- IATA: none; ICAO: none; FAA LID: 5I4;

Summary
- Airport type: Public
- Location: Sheridan
- Elevation AMSL: 936 ft / 285.3 m
- Coordinates: 40°10′36″N 86°13′04″W﻿ / ﻿40.17667°N 86.21778°W
- Website: sheridanairport.com

Map
- 5I4 Location of airport in Indiana/United States5I45I4 (the United States)

Runways
| Direction | Length |  | Surface |
| ft | m |
| 5/23 | 3,760 | 1,146 | Asphalt |
| 9/27 | 3,590 | 1,094 | Turf |

= Sheridan Airport =

Sheridan Airport (5I4) is a public use airport located 3 mi north of Sheridan, in Hamilton County, Indiana, United States.

==History==

The airport was founded in June 1947. Construction began in 1946, and airport operations began in 1948.

Originally built to satisfy the business transportation needs of Ken Biddle, founder of Biddle Precision Components, a precision machine shop and Sheridan's largest employer, the airport soon grew to support the needs of Northwest Hamilton County.

The current airport office building started as the base for Biddle's personal aircraft, a new but modest two-place Alon Ercoupe. In a few years, Sheridan was home to Biddle's series of new Cessna 310 twins during the 1950s and 60s. The 310 was the top of the business aircraft produced by Cessna in that era.

By the early 1950s, aviation had taken off in the United States, both as a business tool and for recreation. This necessitated the construction of the 12-unit T-hangar which is still in use today, housing recreational and training aircraft.

By the late 1960s, Sheridan Airport was housing a Cessna 421 cabin class twin in a newly constructed hangar capable of accommodating larger business aircraft. This hangar was at one time leased by United Feeds for their Cessna 414, a modern derivative of the 421.

During these years both a flight school and maintenance facility began operation at the airport. Flight schools have come and gone over the years, and once again an active training facility is housed on the field, with one aircraft based on the field and a variety of others available by appointment.

The current 3760x50 ft asphalt paved runway was constructed in 1967 and has received constant maintenance and upgrades throughout the years.
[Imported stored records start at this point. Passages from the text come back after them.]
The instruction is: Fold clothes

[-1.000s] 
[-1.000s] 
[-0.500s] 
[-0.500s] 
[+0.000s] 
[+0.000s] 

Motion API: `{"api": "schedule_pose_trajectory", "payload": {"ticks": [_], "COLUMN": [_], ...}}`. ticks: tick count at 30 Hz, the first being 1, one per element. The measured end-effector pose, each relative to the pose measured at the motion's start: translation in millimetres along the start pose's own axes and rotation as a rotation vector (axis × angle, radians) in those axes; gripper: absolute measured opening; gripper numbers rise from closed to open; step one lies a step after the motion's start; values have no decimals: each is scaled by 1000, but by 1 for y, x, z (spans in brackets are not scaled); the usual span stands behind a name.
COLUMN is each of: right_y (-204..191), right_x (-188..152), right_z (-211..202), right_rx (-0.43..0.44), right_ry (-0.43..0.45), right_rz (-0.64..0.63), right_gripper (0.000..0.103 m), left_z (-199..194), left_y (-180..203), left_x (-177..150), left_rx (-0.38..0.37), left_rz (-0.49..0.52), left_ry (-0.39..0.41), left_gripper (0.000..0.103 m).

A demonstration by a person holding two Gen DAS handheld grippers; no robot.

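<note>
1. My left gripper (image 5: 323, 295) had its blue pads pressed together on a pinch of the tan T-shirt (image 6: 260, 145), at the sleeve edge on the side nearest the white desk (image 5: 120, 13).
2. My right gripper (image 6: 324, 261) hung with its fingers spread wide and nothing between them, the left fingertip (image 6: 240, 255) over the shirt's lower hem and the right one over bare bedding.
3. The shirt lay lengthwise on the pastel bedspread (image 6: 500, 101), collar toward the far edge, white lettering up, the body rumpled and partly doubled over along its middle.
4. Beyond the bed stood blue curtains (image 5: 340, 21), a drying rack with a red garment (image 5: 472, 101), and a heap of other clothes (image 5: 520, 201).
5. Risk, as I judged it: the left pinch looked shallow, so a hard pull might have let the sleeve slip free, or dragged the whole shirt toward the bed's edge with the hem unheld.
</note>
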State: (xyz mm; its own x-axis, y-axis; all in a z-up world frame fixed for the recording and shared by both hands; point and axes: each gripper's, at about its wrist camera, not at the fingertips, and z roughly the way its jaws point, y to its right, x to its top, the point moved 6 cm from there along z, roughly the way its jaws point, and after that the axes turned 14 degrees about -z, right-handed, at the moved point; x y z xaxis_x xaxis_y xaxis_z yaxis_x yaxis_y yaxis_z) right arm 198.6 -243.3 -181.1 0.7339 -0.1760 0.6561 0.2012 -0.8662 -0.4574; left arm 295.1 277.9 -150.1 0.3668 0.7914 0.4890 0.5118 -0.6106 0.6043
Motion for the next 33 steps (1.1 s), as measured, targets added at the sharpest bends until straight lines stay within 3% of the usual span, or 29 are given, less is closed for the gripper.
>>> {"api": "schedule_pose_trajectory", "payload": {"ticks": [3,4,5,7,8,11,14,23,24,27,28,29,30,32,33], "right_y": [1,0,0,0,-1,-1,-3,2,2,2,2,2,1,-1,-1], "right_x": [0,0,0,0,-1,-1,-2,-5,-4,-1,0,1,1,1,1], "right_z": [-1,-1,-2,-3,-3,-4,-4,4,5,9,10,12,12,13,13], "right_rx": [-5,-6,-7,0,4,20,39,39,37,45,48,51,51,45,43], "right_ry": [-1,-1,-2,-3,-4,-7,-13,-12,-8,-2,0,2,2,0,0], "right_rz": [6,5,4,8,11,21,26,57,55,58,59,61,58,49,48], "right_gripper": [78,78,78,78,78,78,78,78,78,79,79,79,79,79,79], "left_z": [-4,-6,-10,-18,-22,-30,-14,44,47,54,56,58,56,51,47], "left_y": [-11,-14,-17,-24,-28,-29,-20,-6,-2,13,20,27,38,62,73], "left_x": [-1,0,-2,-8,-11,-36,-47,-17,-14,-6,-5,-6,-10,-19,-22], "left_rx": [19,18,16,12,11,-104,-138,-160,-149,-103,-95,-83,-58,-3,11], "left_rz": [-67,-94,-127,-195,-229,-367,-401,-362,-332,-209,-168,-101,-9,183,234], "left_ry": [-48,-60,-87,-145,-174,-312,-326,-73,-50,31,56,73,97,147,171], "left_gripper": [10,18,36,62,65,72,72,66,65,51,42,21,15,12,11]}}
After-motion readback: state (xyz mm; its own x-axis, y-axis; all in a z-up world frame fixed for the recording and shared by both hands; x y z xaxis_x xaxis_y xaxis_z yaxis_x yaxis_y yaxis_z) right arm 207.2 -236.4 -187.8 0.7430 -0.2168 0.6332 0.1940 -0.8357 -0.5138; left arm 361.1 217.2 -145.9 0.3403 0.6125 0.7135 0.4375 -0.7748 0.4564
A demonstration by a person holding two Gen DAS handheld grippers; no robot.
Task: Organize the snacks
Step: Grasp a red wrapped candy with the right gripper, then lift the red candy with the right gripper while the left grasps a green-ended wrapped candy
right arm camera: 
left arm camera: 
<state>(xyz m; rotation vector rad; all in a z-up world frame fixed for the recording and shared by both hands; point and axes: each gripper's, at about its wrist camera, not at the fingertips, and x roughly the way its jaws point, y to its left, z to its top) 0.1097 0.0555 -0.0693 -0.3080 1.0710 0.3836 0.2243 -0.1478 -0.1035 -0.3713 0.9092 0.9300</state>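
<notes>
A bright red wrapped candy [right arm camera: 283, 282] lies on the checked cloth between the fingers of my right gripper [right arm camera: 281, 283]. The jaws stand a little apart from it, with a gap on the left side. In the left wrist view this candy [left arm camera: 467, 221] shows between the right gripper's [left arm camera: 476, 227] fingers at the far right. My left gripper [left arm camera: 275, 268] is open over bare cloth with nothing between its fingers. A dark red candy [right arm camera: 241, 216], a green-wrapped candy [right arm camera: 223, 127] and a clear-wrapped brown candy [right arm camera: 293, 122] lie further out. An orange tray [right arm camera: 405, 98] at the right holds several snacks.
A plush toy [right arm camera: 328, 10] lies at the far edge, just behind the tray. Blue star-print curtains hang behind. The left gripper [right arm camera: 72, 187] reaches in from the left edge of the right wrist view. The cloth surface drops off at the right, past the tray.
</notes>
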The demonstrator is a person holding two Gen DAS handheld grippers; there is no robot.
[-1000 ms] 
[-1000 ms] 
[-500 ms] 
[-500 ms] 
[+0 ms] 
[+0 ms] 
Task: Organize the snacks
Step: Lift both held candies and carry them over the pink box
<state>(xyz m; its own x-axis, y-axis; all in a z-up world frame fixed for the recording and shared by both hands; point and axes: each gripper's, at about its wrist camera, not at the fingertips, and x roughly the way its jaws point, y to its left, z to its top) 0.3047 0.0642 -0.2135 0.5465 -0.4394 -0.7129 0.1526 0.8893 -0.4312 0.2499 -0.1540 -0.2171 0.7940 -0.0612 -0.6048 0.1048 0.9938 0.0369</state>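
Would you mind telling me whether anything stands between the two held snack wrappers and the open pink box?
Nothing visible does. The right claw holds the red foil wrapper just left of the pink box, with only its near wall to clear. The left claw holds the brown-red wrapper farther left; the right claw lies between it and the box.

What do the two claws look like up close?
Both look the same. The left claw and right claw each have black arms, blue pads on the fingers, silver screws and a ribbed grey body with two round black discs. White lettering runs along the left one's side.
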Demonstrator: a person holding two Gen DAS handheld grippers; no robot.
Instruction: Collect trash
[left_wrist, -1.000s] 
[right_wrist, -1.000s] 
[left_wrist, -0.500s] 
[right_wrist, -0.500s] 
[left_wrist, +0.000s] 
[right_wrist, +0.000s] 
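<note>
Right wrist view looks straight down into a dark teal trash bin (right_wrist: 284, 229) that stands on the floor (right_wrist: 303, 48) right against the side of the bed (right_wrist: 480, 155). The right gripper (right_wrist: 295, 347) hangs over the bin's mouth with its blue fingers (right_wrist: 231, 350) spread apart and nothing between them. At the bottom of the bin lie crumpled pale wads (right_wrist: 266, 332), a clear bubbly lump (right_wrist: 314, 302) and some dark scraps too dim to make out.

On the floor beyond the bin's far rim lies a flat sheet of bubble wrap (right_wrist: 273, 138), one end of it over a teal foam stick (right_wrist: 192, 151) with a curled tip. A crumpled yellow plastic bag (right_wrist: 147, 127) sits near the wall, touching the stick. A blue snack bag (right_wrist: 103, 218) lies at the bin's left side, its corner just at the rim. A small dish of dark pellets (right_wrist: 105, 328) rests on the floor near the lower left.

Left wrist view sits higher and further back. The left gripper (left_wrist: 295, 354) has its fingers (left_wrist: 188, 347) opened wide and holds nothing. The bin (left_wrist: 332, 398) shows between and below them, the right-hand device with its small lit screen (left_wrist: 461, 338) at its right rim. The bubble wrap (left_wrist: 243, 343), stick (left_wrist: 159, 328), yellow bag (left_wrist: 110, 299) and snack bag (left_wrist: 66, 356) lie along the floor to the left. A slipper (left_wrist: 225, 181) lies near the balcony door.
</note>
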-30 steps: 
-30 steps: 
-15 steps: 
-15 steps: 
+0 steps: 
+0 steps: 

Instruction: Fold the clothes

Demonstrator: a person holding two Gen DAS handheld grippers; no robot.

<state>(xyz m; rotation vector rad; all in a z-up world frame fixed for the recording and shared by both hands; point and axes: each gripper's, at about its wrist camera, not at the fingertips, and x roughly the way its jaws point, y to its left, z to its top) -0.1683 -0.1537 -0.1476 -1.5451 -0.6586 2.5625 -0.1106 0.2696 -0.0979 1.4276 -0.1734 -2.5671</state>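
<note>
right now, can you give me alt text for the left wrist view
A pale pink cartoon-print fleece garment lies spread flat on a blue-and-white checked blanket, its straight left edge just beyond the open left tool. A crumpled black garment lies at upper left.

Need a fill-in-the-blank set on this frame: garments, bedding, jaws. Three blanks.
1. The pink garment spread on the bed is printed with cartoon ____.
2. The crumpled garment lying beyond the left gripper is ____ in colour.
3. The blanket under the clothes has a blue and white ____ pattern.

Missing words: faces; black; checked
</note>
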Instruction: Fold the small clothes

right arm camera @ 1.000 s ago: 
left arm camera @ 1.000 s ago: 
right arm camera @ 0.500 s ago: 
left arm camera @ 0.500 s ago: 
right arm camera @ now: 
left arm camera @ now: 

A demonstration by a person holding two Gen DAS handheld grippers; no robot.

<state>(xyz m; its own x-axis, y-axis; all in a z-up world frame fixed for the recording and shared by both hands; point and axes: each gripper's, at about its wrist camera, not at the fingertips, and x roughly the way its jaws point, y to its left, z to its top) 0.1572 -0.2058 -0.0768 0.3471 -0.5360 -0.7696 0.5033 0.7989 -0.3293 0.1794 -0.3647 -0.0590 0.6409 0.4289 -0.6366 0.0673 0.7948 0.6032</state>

It was built to complement the two existing grass runways at Sheridan Airport and provide all-weather access.

During the early 1970s, an additional 14-unit T-hangar was constructed to house the growing mix of business and recreational aircraft seeking to locate at Sheridan.

In 2001, another 12-unit hangar was constructed and filled before completion, due to the rising need for hangar space on the north side of Indianapolis.